WHAT THE EXERCISE ASKS:
Pick every line from the data that holds the word "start".

SUPPLIED MATERIAL:
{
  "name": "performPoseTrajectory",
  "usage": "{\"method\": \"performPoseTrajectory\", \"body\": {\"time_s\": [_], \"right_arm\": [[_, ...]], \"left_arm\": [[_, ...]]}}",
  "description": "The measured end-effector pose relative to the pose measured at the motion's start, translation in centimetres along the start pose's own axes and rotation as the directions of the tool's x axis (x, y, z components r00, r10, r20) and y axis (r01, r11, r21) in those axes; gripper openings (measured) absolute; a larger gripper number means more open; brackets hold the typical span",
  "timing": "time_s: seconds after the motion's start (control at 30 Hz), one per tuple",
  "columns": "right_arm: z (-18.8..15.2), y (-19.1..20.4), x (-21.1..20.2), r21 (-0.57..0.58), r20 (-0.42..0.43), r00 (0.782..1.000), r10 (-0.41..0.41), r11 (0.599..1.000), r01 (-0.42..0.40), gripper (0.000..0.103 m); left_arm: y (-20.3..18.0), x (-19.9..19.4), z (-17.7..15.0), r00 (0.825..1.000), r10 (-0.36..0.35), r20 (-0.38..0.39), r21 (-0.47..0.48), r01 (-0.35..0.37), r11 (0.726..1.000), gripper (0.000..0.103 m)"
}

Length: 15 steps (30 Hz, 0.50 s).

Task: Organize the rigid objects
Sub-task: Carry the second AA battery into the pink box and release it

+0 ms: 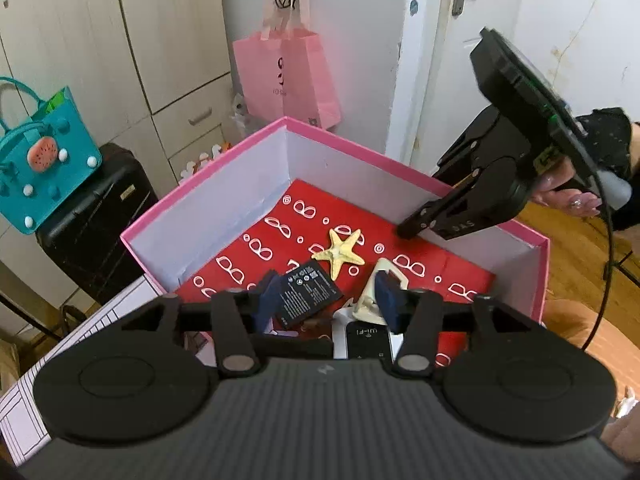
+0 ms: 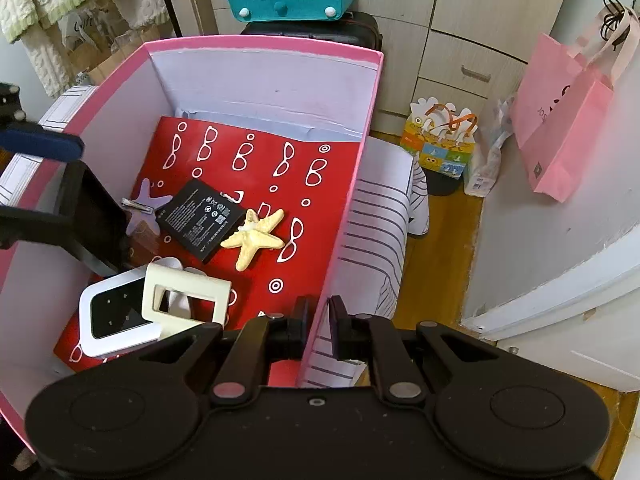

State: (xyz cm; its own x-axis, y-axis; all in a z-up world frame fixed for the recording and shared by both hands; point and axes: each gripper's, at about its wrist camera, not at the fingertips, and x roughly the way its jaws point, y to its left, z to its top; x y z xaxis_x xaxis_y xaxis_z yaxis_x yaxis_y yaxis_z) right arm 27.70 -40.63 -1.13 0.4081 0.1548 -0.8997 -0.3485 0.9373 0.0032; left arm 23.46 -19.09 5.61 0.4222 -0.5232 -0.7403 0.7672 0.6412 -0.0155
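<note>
Closest in, the left gripper (image 1: 326, 300) hangs over the near end of the pink cardboard box with a red patterned liner (image 1: 208, 196), its blue-padded jaws spread and gripping nothing. Just below them lie the flat black phone battery (image 1: 308, 294), the cream plastic bracket (image 1: 376, 300) and the white pocket Wi-Fi unit with a dark screen (image 1: 366, 340), all resting loose on the liner. A little further in sits the pale yellow starfish (image 1: 339, 254), touching the battery's corner. On the box's side wall, the right gripper (image 2: 318, 326) is pressed together on the pink rim, apparently steadying the box. Judging by this, the drop-off step looks finished. Next move calls for drawing the left gripper out of the box to fetch another loose item, while the right holds steady. Beyond, a pink paper bag (image 1: 286, 72) hangs on the wall.
</note>
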Motion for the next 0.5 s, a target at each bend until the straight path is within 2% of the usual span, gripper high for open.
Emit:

EXERCISE SOLUTION:
  "description": "The measured end-effector pose relative to the pose measured at the motion's start, translation in centimetres along the start pose's own axes and rotation as the directions of the tool's x axis (x, y, z components r00, r10, r20) and y axis (r01, r11, r21) in those axes; gripper openings (measured) absolute; a larger gripper number means more open; brackets hold the typical span",
  "timing": "time_s: seconds after the motion's start (control at 30 Hz), one per tuple",

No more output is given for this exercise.